The new fantasy master

Even the curmudgeons seem to have a hard time dismissing this new writer. They fume about the "hype" her first book, Rhapsody, received, try to pick it apart and complain, and yet in the end they all kind of grudgingly admit they enjoyed it a lot. Perhaps I am unique in that when I don't like something I'm reading, I don't bother to finish it.It was literally painful for me to put this book and its predecessor down. The characters are beautifully written, full of warts and hidden gifts. The plot hums along, with fast paced action giving way to more methodical, contemplative passages, similar to, gee--life! This is not a book for someone who enjoys mindless pap. It's a book that makes you think, and feel, and marvel that one person can devise such a clever history, can show so many different sides of people, can make you laugh and shudder and cry and want to scream all within a few pages.Prophecy is a much faster read than Rhapsody. It is written without compromise; Haydon takes brave steps with characters that NO other fantasy writer would dare take. She is the new master of this genre.

At last!

I have been hungering for this book since last fall when I read Rhapsody. Haydon is an extremely talented author, certainly the brightest to come along in this field for a long time. Her characters are well drawn and her use of language is superlative. My favorite is Achmed, the sour mooded king of the Firbolg, but was a hard choice between him and Grunthor, who is even more visible in this book than he was in the first. Haydon's female characters are not the cool and flawless heroines of more typical writing styles. This was worth every minute of the wait. Great; now I have to suffer for a year until Destiny: Child of the Sky.

Haydon's done it again!

As hard as it was for me to believe that an author could make magic of this intensity twice, Elizabeth Haydon has repeated the glory, and in fact surpassed RHAPSODY, in the sequel, PROPHECY. The book picks right up where the first left off, and lets loose action twice as fast as before.
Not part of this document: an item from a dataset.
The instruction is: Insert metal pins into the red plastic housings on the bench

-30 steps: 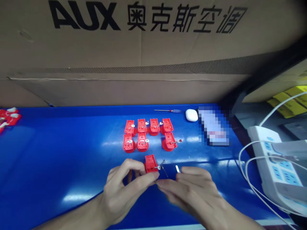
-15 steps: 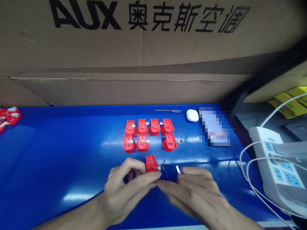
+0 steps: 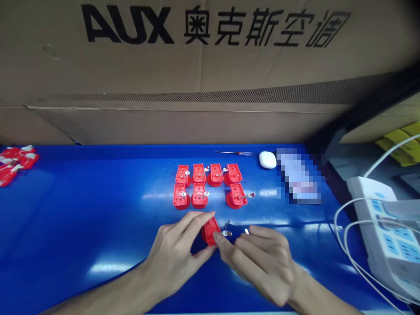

This book, unlike the single point of view in RHAPSODY, splits into two fronts, following Achmed and Grunthor through mysterious ruins in Canrif to discover deep magic and tragic answers there. In the meanwhile, Rhapsody and Ashe travel westward to find the ancient lair of the fierce and mighty dragon Elynsynos.PROPHECY is full of mystery and magic, more action, romance, sadness and trimph. It also has some of the most beautiful "music" [well, lyrics] I have ever read. I could hear the tunes in my head as I read the words.I HIGHLY recommend this book. I read every fantasy I can get my hands on, and I don't believe I have ever read better epic fnntasy than this, at least any that was written in the second half of the 20th century.